● Problem:
Whenever a line in the data holds the string "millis", pull that line out.

● Data extract:
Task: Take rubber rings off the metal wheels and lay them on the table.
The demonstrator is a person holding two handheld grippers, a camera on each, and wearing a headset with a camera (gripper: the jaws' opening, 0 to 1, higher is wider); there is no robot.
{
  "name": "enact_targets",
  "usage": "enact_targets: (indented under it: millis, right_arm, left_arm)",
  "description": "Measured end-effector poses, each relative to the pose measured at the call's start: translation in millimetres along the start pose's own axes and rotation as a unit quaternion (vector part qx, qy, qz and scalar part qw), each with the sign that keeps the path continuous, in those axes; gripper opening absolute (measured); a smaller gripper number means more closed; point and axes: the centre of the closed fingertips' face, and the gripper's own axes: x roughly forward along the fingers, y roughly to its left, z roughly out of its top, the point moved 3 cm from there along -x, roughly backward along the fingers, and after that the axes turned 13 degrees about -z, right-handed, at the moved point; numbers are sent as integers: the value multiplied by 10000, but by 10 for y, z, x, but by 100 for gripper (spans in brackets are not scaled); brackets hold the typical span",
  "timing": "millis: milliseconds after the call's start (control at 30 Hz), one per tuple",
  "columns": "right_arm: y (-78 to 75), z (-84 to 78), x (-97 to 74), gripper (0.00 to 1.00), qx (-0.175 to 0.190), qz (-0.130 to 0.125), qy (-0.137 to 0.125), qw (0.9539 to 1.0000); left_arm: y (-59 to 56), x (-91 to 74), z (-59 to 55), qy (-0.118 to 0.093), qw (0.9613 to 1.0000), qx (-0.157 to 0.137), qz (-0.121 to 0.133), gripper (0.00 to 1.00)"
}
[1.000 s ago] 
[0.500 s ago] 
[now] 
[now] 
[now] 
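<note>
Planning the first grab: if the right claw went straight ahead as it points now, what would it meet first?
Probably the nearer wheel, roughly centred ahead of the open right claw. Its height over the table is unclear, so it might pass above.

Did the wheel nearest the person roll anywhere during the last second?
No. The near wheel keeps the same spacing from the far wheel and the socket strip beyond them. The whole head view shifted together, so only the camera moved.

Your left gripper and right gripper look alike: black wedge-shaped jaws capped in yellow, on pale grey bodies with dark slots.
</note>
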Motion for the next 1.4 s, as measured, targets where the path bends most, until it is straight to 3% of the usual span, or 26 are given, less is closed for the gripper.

● Your solution:
  "usage": "enact_targets: (indented under it: millis, right_arm, left_arm)",
  "timing": "millis: milliseconds after the call's start (control at 30 Hz), one per tuple",

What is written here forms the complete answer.